Work task: Every line of the material is to be given again exactly.

Collected material:
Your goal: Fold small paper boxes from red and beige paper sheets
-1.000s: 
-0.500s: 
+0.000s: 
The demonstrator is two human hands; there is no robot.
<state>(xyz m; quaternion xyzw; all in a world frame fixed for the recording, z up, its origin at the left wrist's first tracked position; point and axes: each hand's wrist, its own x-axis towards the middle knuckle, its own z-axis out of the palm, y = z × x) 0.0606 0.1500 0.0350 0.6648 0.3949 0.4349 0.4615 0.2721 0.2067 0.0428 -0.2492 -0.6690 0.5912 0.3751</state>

Response to the exercise:
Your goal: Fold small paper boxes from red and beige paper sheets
-1.000s: 
-0.500s: 
+0.000s: 
The demonstrator is two human hands; there is no robot.
<state>(xyz m; quaternion xyzw; all in a world frame fixed for the recording, z up, its origin at the left wrist's first tracked position; point and axes: each hand's wrist, its own x-axis towards the middle knuckle, its own z-axis out of the palm, y = z × x) 0.0606 0.1500 0.0350 0.6648 0.3949 0.4349 0.4615 0.2721 0.2067 0.0428 -0.2492 -0.6690 0.5912 0.3751</state>

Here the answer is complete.